For the reason that transcription factors are crucial in microRNA, FunRich is used to research the top 10 enriched transcription factors, namely EGR1, SP1, SOX1, POU2F1, RREB1, TCF3, RORA, FOXA1, SP4, and TEAD1. To further research the function of these microRNAs, we submitted them to FunRich to perform gene ontology analysis. The result showed that DEMs were most enriched in the nucleus, transcription factor activity, cell communication, and signal transduction (Figure 2). KEGG pathway analysis showed that these potential target genes were mainly enriched in 6 pathways including glycosphingolipid biosynthesis, retinol metabolism, AGE-RAGE signaling pathway in diabetic complications, pancreatic secretion, inflammatory mediator regulation of TRP channels, and renin secretion (Figure 3) (Table 2).

Table 2 KEGG Enrichment Analysis of Potential Target mRNAs

Figure 2 Screening of potential TFs and target mRNAs of differentially expressed microRNAs. (A) Identification of the potential TFs of differentially expressed microRNAs by FunRich software. (B) The top 10 of biological process, cellular component, and molecular function of the target genes of microRNAs.

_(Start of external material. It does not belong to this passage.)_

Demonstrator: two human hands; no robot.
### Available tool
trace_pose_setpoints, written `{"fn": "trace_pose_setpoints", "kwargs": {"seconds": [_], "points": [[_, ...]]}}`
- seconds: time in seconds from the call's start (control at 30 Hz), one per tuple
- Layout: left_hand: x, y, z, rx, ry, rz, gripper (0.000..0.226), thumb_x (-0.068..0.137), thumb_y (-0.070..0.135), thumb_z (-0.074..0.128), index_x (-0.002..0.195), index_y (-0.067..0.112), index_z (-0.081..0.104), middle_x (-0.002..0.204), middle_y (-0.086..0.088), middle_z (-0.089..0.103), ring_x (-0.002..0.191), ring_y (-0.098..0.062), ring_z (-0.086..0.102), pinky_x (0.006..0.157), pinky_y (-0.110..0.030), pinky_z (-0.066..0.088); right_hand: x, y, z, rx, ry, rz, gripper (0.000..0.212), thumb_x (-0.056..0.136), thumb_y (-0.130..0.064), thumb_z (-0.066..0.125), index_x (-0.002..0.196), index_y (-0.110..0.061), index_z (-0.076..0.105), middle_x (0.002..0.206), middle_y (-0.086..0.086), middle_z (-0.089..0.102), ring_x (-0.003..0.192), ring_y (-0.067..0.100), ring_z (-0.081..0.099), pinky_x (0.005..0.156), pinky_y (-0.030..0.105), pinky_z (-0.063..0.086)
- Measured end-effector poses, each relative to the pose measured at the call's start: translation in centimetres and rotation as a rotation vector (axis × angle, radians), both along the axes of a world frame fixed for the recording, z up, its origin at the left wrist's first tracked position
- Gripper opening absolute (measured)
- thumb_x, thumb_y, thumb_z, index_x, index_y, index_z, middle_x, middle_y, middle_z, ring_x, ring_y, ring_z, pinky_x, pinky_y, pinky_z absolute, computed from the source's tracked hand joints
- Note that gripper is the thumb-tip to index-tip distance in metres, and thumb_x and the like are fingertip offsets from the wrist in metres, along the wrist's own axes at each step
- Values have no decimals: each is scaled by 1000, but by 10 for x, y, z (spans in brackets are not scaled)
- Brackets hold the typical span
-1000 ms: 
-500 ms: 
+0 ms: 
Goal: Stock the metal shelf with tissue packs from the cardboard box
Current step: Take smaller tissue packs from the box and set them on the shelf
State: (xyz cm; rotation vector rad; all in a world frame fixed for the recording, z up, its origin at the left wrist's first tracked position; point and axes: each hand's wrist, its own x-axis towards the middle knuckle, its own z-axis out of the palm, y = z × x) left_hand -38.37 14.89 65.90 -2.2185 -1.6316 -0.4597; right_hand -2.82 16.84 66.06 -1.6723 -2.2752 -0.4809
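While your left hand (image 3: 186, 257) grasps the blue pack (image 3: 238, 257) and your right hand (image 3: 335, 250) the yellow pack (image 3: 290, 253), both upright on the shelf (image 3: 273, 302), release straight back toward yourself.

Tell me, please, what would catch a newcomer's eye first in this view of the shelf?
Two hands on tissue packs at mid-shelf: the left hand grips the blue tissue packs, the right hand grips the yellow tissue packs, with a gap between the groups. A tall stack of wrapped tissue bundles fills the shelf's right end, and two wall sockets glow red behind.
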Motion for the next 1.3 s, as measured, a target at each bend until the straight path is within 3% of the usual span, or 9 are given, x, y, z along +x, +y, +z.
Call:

Figure 3 KEGG pathway enriched by potential target mRNAs.

microRNA-mRNA Regulatory Network

By utilizing FunRich software, 1156 potential target genes were obtained and only 34 of them differentially expressed in GSE57965. The Venn Diagram showed the results we screened (Figure 4A). To show the composition and relationship of microRNA and mRNA more clearly, we built a microRNA-mRNA regulatory network by utilizing Cytoscape software. Finally, 41 essential microRNA-mRNA pairs were selected which may play a key role in the transformation of adenoma to adenocarcinoma (Figure 4B).

Figure 4 Identified target mRNAs and microRNA-mRNA regulatory network. (A) Venn Diagram of GSE41655 and GSE57965. (B) microRNA-mRNA regulatory network.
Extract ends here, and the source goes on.